_RECORDED DATA_:
== == ==

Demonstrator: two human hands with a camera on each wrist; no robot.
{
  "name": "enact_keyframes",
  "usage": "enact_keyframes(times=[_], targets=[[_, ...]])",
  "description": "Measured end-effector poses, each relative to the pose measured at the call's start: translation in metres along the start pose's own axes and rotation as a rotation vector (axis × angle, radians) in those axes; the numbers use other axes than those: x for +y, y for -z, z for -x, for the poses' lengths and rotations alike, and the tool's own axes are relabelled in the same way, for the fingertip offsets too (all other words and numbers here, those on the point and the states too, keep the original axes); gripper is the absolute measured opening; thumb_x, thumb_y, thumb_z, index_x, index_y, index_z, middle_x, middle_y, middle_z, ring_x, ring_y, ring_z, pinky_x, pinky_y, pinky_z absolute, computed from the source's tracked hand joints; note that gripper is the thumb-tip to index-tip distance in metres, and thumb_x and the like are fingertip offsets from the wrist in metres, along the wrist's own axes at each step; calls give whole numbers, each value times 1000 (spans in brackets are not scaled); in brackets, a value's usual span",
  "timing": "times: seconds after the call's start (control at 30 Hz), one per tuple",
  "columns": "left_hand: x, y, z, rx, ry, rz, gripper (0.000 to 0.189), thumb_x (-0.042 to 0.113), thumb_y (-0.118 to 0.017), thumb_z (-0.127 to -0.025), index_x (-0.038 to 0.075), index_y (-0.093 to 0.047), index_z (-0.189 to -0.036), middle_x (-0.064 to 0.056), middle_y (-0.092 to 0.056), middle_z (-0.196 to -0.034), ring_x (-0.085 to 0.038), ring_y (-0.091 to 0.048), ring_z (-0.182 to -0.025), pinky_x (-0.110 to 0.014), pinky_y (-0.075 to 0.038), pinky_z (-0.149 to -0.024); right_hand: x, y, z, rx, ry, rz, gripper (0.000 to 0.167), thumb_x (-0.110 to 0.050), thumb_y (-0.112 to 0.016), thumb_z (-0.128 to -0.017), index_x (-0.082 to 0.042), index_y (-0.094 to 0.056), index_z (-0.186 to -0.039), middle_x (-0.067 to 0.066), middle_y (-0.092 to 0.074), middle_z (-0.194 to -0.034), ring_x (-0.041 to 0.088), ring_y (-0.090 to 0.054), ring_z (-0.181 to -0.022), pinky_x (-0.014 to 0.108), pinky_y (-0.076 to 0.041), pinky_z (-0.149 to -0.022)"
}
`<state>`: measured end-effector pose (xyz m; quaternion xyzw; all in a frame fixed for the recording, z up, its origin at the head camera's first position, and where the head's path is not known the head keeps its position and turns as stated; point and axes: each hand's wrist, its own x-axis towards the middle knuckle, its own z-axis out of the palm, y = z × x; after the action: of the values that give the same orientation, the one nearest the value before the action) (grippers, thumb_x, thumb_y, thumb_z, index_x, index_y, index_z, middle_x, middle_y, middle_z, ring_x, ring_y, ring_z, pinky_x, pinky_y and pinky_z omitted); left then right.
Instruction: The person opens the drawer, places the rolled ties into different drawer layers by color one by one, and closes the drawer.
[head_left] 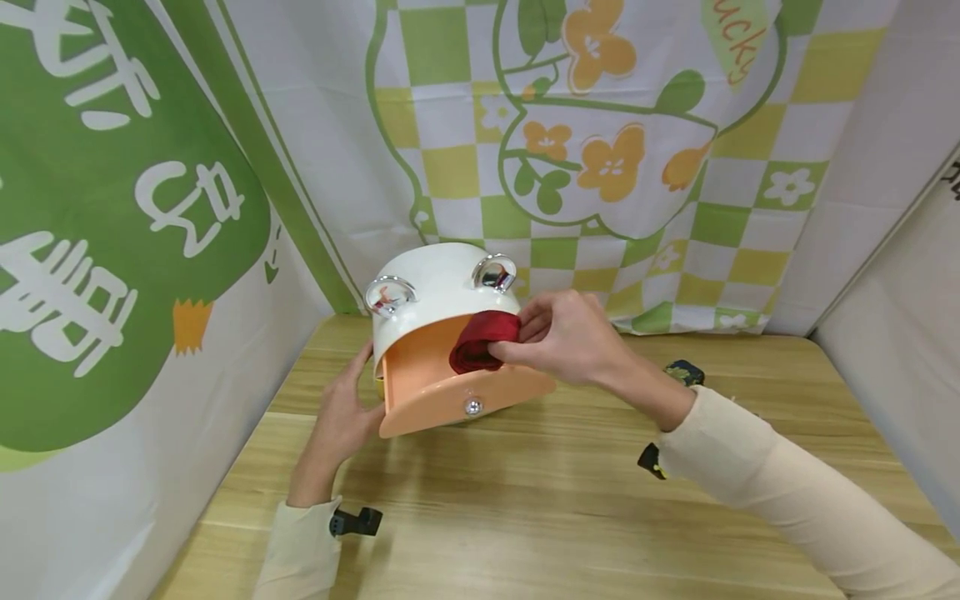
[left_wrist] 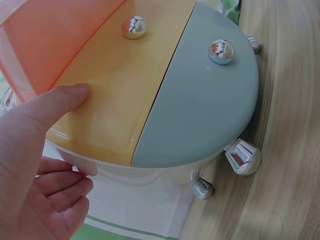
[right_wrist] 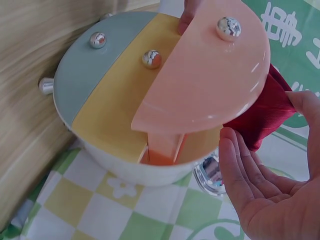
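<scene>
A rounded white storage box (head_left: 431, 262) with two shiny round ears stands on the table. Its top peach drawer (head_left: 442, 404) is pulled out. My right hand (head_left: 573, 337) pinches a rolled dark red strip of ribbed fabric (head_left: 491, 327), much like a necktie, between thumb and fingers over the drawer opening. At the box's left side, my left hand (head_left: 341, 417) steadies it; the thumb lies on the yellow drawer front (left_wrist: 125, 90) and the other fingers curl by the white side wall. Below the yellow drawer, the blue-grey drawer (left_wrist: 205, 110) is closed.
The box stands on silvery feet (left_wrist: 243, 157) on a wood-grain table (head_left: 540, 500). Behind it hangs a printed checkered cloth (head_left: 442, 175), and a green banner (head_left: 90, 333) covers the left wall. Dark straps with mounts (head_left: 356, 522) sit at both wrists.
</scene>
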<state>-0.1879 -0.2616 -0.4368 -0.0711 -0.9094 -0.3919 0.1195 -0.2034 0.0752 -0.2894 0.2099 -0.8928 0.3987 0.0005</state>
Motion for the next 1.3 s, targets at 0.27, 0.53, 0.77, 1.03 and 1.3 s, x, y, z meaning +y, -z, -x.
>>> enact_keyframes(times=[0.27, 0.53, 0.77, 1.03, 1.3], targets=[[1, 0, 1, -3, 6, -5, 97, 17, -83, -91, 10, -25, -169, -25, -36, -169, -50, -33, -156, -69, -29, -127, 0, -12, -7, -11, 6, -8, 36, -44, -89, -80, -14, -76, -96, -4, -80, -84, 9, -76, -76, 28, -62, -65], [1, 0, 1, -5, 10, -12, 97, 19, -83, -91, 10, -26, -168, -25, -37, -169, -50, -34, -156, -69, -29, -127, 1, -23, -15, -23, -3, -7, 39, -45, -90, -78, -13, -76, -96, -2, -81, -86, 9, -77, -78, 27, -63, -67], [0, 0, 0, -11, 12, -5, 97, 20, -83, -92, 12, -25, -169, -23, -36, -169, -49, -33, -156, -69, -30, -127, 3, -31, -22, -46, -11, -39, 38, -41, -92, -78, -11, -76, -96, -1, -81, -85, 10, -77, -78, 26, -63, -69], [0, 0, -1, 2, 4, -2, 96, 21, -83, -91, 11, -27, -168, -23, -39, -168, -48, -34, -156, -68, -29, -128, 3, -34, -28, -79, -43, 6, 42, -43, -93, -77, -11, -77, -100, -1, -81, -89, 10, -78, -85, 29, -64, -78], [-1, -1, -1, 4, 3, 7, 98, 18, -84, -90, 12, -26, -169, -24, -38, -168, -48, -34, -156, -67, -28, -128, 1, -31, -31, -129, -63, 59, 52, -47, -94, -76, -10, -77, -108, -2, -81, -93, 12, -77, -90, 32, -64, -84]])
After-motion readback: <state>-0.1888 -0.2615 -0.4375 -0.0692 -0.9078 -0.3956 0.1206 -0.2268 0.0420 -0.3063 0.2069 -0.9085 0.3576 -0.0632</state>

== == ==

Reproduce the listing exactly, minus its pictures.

_WRITTEN REPLY_:
Demonstrator: two human hands with a camera on each wrist; no robot.
{
  "name": "enact_keyframes",
  "usage": "enact_keyframes(times=[_], targets=[[_, ...]])",
  "description": "Measured end-effector poses, each relative to the pose measured at the call's start: translation in metres along the start pose's own axes and rotation as a rotation vector (axis × angle, radians) in those axes; the numbers use other axes than those: x for +y, y for -z, z for -x, for the poses' lengths and rotations alike, and the tool's own axes are relabelled in the same way, for the fingertip offsets too (all other words and numbers here, those on the point and the states too, keep the original axes); gripper is the absolute measured opening; thumb_x, thumb_y, thumb_z, index_x, index_y, index_z, middle_x, middle_y, middle_z, ring_x, ring_y, ring_z, pinky_x, pinky_y, pinky_z absolute, computed from the source's tracked hand joints; note that gripper is the thumb-tip to index-tip distance in metres, and thumb_x and the like are fingertip offsets from the wrist in metres, along the wrist's own axes at each step; calls give whole numbers, each value times 1000 (spans in brackets are not scaled); in brackets, a value's usual span",
  "timing": "times: seconds after the call's start (control at 30 Hz), one per tuple",
  "columns": "left_hand: x, y, z, rx, ry, rz, gripper (0.000 to 0.189), thumb_x (-0.042 to 0.113), thumb_y (-0.118 to 0.017), thumb_z (-0.127 to -0.025), index_x (-0.038 to 0.075), index_y (-0.093 to 0.047), index_z (-0.189 to -0.036), middle_x (-0.064 to 0.056), middle_y (-0.092 to 0.056), middle_z (-0.196 to -0.034), ring_x (-0.085 to 0.038), ring_y (-0.091 to 0.048), ring_z (-0.182 to -0.025), pinky_x (-0.110 to 0.014), pinky_y (-0.075 to 0.038), pinky_z (-0.149 to -0.024); right_hand: x, y, z, rx, ry, rz, gripper (0.000 to 0.167), thumb_x (-0.110 to 0.050), thumb_y (-0.112 to 0.016), thumb_z (-0.128 to -0.017), index_x (-0.082 to 0.042), index_y (-0.094 to 0.056), index_z (-0.186 to -0.039), middle_x (-0.067 to 0.066), middle_y (-0.092 to 0.074), middle_z (-0.194 to -0.034), ring_x (-0.041 to 0.088), ring_y (-0.090 to 0.054), ring_z (-0.181 to -0.022), pinky_x (-0.014 to 0.108), pinky_y (-0.076 to 0.041), pinky_z (-0.149 to -0.022)"
}
`<state>`: measured end-effector pose (xyz m; quaternion xyzw; all in a frame fixed for the recording, z up, its origin at the head camera's first position, and where the head's path is not known the head keeps its position and turns as stated; point and axes: each hand's wrist, its own x-axis towards the middle knuckle, its own z-axis out of the palm, y = z × x; after the action: of the values that give the same orientation, the one nearest the value before the action) (grippers, thumb_x, thumb_y, thumb_z, index_x, index_y, index_z, middle_x, middle_y, middle_z, ring_x, ring_y, ring_z, pinky_x, pinky_y and pinky_z omitted); left then right.
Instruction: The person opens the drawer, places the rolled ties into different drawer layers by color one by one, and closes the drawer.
[head_left] 
[left_wrist] 
[right_wrist] 
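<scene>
A rounded white storage box (head_left: 431, 262) with two shiny round ears stands on the table. Its top peach drawer (head_left: 442, 404) is pulled out. My right hand (head_left: 573, 337) pinches a rolled dark red strip of ribbed fabric (head_left: 491, 327), much like a necktie, between thumb and fingers over the drawer opening. At the box's left side, my left hand (head_left: 341, 417) steadies it; the thumb lies on the yellow drawer front (left_wrist: 125, 90) and the other fingers curl by the white side wall. Below the yellow drawer, the blue-grey drawer (left_wrist: 205, 110) is closed.
The box stands on silvery feet (left_wrist: 243, 157) on a wood-grain table (head_left: 540, 500). Behind it hangs a printed checkered cloth (head_left: 442, 175), and a green banner (head_left: 90, 333) covers the left wall. Dark straps with mounts (head_left: 356, 522) sit at both wrists.
</scene>
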<state>-0.1879 -0.2616 -0.4368 -0.0711 -0.9094 -0.3919 0.1195 -0.2034 0.0752 -0.2894 0.2099 -0.8928 0.3987 0.0005</state>
Motion for the next 1.3 s, targets at 0.27, 0.53, 0.77, 1.03 and 1.3 s, x, y, z meaning +y, -z, -x.
>>> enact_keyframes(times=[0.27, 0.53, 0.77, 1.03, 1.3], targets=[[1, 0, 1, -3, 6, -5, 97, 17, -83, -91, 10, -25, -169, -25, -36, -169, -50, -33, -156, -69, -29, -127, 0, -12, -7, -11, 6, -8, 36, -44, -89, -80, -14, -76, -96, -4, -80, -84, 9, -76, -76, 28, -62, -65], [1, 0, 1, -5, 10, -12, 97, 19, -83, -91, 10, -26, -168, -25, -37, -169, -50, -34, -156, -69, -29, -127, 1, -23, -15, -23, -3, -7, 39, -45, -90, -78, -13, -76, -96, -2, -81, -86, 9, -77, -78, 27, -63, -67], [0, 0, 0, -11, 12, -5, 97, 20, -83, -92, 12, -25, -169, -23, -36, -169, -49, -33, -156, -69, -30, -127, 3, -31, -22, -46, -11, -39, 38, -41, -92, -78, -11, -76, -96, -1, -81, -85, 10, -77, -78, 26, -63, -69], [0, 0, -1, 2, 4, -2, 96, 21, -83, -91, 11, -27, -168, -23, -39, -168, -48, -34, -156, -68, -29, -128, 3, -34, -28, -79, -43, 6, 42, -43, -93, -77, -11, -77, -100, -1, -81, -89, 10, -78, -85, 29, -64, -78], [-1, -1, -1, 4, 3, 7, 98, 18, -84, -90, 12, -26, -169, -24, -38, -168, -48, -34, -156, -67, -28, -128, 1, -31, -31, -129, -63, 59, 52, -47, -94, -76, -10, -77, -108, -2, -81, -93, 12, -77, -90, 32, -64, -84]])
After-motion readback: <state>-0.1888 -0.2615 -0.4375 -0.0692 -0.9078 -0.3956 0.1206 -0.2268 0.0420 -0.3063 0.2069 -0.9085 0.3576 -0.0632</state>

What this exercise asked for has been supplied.